電気自動車の登場と普及は、国内外の政治・経済にどのような影響をもたらすのでしょうか。伝説の自動車アナリストとして知られる中西孝樹さんに、様々な疑問をぶつける連載です。「EVシフトは欧州が仕掛けた経済戦争」という側面についてさらに詳しく迫ります。
Q.前回、EVシフトは欧州が仕掛けた「ルールメイキング」による経済戦争であるという趣旨の話がありました。もう少し詳しく教えてください。
まず2019年12月に、欧州委員会の新体制が発足しました。このとき欧州委員会は「6つの優先課題」という戦略を発表したのですが、その筆頭に掲げられていたのが「欧州グリーン・ディール」という構想です。これは「脱炭素」と「経済成長」の両立を目指すとする構想で、具体的な中身としては、「2050年までに気候中立を実現する」「欧州企業をクリーン技術・製品のリーダーにする」などの目標が掲げられています。あらゆる産業分野を対象としており、もちろん自動車分野も対象になっています。

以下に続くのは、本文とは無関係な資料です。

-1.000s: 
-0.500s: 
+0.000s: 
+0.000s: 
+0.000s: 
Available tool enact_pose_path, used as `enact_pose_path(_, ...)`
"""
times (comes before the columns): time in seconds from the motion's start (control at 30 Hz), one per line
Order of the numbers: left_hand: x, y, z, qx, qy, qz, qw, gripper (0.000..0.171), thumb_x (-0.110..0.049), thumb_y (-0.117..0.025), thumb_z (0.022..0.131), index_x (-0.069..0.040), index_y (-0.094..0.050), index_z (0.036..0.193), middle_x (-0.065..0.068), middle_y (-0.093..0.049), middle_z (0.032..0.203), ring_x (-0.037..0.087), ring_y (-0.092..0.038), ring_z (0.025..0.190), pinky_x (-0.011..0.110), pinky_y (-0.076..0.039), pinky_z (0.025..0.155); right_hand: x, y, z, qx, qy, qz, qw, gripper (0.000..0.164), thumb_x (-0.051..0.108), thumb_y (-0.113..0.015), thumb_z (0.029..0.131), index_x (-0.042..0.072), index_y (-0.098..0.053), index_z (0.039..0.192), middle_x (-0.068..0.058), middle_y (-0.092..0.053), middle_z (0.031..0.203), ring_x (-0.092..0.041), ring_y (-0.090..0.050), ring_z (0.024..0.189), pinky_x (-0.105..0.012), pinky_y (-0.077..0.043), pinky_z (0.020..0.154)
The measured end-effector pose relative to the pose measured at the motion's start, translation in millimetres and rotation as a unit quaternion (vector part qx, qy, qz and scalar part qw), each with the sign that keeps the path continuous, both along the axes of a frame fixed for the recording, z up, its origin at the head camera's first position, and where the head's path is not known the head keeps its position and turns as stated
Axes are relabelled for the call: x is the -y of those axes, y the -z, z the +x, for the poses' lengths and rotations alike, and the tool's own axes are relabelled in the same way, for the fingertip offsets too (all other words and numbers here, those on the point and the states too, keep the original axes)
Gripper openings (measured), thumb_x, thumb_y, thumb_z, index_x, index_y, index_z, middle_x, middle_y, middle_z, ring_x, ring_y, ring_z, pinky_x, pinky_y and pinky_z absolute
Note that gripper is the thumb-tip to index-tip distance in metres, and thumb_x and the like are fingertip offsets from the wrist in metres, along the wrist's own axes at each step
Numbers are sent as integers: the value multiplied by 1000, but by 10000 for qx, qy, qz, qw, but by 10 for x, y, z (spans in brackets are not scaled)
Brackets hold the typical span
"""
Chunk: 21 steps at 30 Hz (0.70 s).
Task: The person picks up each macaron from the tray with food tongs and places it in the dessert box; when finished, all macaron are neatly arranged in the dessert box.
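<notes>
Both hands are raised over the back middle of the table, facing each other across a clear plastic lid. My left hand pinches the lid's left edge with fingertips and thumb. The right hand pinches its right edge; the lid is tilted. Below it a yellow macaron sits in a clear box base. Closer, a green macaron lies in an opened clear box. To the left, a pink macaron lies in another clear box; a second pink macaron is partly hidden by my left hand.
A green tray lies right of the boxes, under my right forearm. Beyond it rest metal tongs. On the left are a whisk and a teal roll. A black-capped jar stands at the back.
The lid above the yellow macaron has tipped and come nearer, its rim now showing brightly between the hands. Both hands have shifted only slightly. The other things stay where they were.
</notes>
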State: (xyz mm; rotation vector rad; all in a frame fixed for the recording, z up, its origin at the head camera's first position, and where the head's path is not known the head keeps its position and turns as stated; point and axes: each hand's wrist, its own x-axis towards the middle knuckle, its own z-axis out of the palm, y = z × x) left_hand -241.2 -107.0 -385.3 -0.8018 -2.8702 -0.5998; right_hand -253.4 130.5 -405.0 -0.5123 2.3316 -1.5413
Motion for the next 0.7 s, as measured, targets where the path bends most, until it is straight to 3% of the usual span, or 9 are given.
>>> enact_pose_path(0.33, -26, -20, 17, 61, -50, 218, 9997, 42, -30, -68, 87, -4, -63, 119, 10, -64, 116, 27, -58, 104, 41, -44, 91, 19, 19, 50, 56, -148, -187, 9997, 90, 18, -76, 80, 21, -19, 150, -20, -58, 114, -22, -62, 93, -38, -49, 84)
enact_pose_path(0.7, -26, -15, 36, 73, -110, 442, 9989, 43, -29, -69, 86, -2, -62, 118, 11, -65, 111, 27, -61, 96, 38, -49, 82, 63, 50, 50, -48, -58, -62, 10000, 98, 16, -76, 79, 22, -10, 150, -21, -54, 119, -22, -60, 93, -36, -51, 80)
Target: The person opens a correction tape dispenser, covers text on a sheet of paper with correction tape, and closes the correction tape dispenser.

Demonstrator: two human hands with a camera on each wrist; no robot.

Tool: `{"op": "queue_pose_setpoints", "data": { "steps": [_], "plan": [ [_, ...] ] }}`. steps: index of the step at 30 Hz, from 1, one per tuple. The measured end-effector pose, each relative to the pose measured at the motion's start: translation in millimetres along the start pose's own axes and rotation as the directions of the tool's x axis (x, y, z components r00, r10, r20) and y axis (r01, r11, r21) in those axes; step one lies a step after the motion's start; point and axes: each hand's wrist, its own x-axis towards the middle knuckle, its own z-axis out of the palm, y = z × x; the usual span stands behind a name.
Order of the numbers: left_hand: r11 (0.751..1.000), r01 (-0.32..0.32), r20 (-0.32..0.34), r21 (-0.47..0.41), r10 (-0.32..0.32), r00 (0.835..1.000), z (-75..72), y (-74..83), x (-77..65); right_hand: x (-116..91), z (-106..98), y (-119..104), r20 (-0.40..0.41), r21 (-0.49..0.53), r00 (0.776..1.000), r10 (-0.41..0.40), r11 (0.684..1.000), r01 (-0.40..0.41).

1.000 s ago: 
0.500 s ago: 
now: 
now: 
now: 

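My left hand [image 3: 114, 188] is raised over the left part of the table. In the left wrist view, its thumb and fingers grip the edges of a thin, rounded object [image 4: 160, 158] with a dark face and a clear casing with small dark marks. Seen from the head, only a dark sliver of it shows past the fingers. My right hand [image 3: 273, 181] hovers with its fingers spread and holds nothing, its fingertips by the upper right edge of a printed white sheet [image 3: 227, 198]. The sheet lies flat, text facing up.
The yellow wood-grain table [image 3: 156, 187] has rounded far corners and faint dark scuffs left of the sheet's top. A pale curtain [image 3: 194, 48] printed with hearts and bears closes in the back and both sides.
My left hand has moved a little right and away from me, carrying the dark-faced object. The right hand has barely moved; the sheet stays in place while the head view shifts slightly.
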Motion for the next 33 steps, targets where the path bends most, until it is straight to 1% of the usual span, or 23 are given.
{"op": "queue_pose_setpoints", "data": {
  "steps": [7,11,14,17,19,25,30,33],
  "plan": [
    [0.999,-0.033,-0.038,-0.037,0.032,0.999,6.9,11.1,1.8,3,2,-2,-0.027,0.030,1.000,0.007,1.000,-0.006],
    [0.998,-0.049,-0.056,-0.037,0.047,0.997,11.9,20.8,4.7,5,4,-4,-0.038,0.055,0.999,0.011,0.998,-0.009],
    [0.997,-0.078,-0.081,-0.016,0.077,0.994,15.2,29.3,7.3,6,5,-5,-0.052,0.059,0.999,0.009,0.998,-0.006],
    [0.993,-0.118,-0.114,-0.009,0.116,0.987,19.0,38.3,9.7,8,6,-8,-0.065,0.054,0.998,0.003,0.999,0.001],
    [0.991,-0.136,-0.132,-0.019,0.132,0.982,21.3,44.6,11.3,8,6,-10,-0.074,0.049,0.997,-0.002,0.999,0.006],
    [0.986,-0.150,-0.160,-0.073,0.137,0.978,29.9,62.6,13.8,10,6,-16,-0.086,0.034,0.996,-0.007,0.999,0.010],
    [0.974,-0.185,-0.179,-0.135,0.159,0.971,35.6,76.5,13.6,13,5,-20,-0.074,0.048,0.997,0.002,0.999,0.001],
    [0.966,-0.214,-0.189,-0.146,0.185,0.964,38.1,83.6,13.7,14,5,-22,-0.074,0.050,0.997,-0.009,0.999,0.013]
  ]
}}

前回も触れましたが、脱炭素はCO₂の削減に向けた取り組みをマネーに変えるために欧州が編み出した新しい経済ルールという側面が強く、その狙いが何かと言えば、温暖化から地球を守るという理想の下に、企業にイノベーションを促して雇用を創出させたり外貨を獲得させたりすることを目論んだ「企み」のようなものと言っても過言ではありません。実際、「6つの優先課題」を細かく見ていくと、貿易協定などを通じて他国にEUモデルの採用を促していくという方針も明示されています。そのことからも、脱炭素時代において国際ルールメイキング上のイニシアティブを握りたい彼らの思惑を見て取ることができるでしょう。
いずれにせよ「欧州グリーン・ディール」の発表が、EVシフトの流れを作ったことに間違いはありません。欧州はEVのみが次世代車の役割を担うと主張しており、他地域の自動車メーカーの強み、特にハイブリッド車で高い競争力を誇る日本メーカーを封じ込めようとする戦略性がそこに垣間見えています。
Q.トランプ退陣後、アメリカも欧州に追随する動きを見せたというお話でしたが、具体的に教えてください。
バイデン大統領は就任早々、トランプ前政権が離脱した地球温暖化対策の国際的枠組み「パリ協定」への復帰を宣言し、2050年までにCO₂などの温室効果ガス排出量を実質的にゼロにする「カーボンニュートラル」の目標達成を打ち出しました。この目標は、それまでのアメリカの政権では見られない意欲的なものでした。
バイデン政権の政策は「米国インフラ計画(アメリカン・ジョブズ・プラン)」から発動し、2030年までに新車の50%以上をEVや燃料電池車にする大統領令にも署名をしました。アメリカン・ジョブズ・プランにおいては、4年間に環境・インフラ部門に2兆ドル(約260兆円)を支出し、エネルギー分野の技術革新研究に10年間で4000億ドル(約52兆円)を投資する計画になっており、またクリーンエネルギー産業で1000万人の雇用を創出する目標も設定したほか、AIやバッテリー技術などの研究開発への追加投資を促し、より強靭な競争力を持つ国家の建設を唱えました。この法案は、後に「超党派インフラ法案(ビルドバック・ベター法)」として成立しました。このように、莫大な補助金政策を実行することで温暖化対策を実現し、自国の経済安全保障を強化する戦略を打ち出したのがバイデン政権です。
いま振り返ってみると、欧州の「欧州グリーン・ディール」とアメリカの「アメリカン・ジョブズ・プラン」が、その後の世界のEVシフトの流れを決定づけたと思います。繰り返しになりますが、欧州もアメリカも「温暖化を防いで地球環境を守る!」といった使命感から行動しているわけではなく、主導権を握って自国の権益を拡大するために行動しています。実際には、ここに中国やインドの動きも密接に絡んでくるのですが、その話は別の機会に解説しましょう。